DESCRIPTION OF THE TASK >>
Look below for the line holding "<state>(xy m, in" and the line holding "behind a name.". Transcribe exactly those lines and all lines between them, nothing more.

───

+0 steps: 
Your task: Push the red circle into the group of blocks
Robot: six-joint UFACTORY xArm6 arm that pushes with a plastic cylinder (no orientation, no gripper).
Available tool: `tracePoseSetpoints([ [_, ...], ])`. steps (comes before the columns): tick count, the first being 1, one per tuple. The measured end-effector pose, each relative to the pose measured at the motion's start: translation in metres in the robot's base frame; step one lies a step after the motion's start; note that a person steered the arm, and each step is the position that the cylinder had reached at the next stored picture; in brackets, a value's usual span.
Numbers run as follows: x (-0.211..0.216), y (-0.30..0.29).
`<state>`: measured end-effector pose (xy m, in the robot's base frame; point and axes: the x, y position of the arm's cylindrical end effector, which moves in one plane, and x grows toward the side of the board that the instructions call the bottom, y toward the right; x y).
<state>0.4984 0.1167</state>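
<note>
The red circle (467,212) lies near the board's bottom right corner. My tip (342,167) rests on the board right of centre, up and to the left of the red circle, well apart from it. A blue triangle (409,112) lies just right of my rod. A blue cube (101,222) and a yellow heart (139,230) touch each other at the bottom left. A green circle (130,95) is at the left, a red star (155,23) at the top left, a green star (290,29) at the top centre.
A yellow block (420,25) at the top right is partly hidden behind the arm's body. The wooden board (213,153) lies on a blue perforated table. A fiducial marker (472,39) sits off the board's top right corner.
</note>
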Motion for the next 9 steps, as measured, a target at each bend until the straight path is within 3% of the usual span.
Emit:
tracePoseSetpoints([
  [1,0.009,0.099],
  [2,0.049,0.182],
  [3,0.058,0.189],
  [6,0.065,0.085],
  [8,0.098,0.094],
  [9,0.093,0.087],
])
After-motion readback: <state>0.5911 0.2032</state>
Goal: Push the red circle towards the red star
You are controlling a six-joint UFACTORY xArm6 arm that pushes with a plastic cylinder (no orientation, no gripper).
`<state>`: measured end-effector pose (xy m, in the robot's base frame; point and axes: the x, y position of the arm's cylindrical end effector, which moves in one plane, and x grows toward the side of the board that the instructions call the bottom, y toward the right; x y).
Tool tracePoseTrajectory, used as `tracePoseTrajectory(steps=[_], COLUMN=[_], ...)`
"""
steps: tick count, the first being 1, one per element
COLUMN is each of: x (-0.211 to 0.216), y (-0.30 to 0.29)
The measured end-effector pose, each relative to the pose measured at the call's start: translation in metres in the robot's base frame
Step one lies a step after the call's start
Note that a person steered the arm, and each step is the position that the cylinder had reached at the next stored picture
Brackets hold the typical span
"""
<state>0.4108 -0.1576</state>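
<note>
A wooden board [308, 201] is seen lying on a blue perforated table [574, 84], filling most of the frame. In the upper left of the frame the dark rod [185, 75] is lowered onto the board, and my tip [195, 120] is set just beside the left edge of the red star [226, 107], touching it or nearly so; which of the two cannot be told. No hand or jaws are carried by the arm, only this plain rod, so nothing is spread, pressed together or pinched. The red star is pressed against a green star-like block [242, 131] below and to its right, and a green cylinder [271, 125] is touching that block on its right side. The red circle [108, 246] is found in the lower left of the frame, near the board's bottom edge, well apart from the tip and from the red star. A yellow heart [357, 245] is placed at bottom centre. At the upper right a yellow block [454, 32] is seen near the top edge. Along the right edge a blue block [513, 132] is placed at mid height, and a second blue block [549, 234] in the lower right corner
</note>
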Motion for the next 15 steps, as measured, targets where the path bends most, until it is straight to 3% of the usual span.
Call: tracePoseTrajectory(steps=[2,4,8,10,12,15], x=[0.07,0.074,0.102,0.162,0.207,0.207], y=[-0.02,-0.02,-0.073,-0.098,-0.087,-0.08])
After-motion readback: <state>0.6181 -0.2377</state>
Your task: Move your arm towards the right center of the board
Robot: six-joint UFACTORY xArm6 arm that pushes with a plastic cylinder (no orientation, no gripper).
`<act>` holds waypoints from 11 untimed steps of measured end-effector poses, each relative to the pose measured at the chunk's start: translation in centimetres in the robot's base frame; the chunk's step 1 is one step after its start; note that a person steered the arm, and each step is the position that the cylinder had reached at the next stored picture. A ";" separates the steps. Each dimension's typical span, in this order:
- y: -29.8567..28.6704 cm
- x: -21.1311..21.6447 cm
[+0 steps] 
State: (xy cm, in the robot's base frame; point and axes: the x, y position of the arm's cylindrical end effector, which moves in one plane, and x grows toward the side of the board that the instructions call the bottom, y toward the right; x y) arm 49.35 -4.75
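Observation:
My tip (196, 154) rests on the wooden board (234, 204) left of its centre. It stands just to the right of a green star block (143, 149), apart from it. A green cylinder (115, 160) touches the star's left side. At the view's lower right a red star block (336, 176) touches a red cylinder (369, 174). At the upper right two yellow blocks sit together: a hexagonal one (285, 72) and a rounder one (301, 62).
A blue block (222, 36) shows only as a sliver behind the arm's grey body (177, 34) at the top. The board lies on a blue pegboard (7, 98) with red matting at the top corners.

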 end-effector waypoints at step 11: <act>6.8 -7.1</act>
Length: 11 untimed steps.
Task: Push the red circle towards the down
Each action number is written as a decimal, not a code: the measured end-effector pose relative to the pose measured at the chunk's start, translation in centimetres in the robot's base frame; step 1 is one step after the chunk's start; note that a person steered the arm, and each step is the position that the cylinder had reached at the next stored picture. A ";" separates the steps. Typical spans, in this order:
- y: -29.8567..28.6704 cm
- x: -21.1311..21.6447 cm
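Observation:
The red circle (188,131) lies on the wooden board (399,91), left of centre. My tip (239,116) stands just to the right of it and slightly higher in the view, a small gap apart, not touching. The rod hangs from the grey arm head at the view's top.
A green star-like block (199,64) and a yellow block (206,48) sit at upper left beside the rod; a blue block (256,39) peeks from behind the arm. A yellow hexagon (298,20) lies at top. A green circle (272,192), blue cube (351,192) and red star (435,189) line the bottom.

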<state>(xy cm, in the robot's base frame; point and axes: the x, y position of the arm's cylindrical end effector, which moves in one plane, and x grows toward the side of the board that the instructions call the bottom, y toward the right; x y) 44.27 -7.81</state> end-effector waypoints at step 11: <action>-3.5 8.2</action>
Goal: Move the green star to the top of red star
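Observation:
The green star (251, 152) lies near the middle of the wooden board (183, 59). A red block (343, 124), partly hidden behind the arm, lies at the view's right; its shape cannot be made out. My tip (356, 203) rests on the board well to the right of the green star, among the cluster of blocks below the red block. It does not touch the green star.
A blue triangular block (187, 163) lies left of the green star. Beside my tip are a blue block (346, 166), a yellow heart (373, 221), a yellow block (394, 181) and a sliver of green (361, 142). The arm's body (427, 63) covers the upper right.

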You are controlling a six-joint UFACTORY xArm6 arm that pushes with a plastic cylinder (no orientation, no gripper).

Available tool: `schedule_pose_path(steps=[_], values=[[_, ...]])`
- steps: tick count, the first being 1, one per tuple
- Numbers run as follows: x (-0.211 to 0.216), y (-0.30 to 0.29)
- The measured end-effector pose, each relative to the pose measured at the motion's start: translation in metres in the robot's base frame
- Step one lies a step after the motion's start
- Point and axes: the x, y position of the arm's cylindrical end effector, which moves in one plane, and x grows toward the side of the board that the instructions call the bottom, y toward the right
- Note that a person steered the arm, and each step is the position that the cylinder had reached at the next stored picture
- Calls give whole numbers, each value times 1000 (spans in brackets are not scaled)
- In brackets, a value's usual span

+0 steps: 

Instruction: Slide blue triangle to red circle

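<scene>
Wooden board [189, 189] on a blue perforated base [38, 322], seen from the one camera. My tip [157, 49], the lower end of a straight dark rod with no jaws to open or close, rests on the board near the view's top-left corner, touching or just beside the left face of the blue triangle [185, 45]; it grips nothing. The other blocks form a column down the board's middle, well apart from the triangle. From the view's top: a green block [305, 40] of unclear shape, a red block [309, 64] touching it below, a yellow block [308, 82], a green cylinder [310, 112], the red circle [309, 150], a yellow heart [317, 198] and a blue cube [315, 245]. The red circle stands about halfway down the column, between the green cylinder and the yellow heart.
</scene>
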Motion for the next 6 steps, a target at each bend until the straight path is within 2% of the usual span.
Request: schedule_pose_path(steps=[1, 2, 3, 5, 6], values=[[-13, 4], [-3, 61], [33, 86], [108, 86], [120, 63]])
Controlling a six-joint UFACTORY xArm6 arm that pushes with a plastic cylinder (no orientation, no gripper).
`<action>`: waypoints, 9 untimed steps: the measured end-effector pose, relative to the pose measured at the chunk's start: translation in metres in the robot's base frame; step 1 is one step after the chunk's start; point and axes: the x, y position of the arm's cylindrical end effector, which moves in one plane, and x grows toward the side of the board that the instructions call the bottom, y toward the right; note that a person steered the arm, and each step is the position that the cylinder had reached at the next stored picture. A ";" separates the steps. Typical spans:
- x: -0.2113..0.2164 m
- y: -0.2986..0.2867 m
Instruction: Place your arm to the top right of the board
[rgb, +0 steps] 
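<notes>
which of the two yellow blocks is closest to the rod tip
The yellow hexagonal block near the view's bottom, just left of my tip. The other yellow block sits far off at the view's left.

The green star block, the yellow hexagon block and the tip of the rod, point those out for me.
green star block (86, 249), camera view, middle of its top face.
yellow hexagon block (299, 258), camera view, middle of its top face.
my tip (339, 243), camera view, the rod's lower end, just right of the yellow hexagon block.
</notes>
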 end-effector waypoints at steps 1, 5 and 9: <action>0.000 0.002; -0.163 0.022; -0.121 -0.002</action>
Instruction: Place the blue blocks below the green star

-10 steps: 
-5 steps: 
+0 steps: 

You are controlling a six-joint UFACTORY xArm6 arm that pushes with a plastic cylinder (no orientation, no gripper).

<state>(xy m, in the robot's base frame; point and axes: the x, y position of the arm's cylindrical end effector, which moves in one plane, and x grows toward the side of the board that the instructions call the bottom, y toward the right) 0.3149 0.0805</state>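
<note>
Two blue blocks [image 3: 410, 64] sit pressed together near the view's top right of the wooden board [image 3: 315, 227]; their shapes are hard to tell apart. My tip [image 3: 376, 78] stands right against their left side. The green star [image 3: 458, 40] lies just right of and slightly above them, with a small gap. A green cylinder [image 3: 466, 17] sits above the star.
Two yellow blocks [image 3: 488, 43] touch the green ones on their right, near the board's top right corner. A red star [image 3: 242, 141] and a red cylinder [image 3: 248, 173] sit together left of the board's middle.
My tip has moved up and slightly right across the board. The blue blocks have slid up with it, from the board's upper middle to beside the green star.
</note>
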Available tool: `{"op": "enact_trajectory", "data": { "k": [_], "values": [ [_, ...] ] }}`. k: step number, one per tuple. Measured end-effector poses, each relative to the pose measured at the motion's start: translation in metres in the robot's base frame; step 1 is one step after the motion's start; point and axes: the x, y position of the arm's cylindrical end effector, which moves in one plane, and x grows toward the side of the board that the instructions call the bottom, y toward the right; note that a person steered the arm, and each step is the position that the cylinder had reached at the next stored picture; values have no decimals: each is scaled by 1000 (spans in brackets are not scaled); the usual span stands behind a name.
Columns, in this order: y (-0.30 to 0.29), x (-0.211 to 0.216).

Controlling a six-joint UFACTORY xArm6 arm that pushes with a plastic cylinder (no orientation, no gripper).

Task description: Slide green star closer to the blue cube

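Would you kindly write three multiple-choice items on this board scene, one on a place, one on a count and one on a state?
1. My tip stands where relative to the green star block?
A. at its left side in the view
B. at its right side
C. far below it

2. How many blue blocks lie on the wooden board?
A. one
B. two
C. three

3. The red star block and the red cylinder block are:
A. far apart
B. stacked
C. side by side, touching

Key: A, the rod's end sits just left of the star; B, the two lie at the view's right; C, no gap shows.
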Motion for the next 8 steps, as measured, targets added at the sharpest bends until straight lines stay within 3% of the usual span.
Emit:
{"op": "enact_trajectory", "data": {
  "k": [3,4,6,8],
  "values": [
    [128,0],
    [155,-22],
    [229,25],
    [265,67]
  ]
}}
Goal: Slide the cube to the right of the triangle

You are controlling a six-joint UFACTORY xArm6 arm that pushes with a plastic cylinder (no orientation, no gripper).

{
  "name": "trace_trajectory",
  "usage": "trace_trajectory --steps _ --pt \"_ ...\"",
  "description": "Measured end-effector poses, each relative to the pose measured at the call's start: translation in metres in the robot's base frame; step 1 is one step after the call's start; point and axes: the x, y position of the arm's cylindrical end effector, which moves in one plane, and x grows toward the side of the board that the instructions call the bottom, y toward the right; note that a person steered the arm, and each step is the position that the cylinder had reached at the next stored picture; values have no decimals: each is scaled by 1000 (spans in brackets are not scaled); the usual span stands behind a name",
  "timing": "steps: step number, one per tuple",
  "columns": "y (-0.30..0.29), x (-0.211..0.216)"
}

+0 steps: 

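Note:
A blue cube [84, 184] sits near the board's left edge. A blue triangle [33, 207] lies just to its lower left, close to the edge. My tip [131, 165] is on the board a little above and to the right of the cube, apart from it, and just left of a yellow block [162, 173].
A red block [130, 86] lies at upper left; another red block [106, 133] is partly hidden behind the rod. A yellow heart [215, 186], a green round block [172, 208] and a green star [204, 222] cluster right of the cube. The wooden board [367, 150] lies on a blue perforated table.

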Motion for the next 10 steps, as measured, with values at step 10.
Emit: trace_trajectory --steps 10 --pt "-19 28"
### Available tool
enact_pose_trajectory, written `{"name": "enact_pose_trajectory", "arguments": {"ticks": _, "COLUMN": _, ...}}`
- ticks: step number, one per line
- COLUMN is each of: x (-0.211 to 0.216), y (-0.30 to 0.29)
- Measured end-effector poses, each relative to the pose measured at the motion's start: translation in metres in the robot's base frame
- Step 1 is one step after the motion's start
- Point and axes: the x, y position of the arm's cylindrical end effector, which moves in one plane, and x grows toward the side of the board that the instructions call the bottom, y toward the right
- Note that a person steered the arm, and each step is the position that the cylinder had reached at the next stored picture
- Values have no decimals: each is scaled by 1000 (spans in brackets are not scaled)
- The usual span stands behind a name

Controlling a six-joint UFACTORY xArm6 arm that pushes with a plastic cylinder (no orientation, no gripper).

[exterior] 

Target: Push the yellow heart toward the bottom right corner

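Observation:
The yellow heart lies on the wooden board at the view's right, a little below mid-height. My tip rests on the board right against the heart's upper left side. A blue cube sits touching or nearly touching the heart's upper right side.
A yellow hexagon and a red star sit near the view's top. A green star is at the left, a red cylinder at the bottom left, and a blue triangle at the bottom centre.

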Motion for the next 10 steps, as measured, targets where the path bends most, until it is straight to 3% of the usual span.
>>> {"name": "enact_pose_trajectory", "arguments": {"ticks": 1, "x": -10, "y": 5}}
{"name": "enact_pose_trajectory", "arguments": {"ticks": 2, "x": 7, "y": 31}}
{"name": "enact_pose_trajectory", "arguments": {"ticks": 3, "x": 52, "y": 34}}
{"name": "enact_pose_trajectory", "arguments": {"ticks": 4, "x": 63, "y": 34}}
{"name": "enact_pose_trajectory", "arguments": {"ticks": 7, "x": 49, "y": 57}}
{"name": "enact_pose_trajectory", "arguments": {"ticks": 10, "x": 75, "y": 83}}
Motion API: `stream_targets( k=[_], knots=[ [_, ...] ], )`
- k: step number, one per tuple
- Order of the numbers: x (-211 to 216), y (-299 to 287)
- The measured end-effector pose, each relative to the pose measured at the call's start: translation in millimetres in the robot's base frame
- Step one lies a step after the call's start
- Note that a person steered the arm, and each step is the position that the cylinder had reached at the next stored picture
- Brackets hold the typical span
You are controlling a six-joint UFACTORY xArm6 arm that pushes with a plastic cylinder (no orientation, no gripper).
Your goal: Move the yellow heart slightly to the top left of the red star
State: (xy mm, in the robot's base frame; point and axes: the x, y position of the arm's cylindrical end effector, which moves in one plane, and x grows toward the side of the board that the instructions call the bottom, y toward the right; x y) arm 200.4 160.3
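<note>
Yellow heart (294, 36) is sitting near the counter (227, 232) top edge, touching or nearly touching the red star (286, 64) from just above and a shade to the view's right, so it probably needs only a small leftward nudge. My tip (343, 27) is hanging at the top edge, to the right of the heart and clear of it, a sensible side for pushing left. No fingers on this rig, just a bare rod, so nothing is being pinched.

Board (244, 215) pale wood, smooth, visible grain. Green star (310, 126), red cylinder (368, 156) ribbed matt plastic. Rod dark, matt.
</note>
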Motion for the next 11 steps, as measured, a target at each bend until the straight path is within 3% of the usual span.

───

SOLUTION FOR THIS EXERCISE >>
<state>(xy m, in the robot's base frame; point and axes: the x, y position of the arm's cylindrical end effector, which moves in one plane, and x grows toward the side of the board that the instructions call the bottom, y toward the right) 0.3149 0.0805</state>
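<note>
Two blue blocks [image 3: 410, 64] sit pressed together near the view's top right of the wooden board [image 3: 315, 227]; their shapes are hard to tell apart. My tip [image 3: 376, 78] stands right against their left side. The green star [image 3: 458, 40] lies just right of and slightly above them, with a small gap. A green cylinder [image 3: 466, 17] sits above the star.
Two yellow blocks [image 3: 488, 43] touch the green ones on their right, near the board's top right corner. A red star [image 3: 242, 141] and a red cylinder [image 3: 248, 173] sit together left of the board's middle.
My tip has moved up and slightly right across the board. The blue blocks have slid up with it, from the board's upper middle to beside the green star.
</note>
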Available tool: `{"op": "enact_trajectory", "data": { "k": [_], "values": [ [_, ...] ] }}`. k: step number, one per tuple. Measured end-effector poses, each relative to the pose measured at the motion's start: translation in metres in the robot's base frame; step 1 is one step after the motion's start; point and axes: the x, y position of the arm's cylindrical end effector, which moves in one plane, and x grows toward the side of the board that the instructions call the bottom, y toward the right; note that a person steered the arm, and each step is the position that the cylinder had reached at the next stored picture; values have no decimals: each is scaled by 1000 (spans in brackets are not scaled); the usual span stands behind a name.

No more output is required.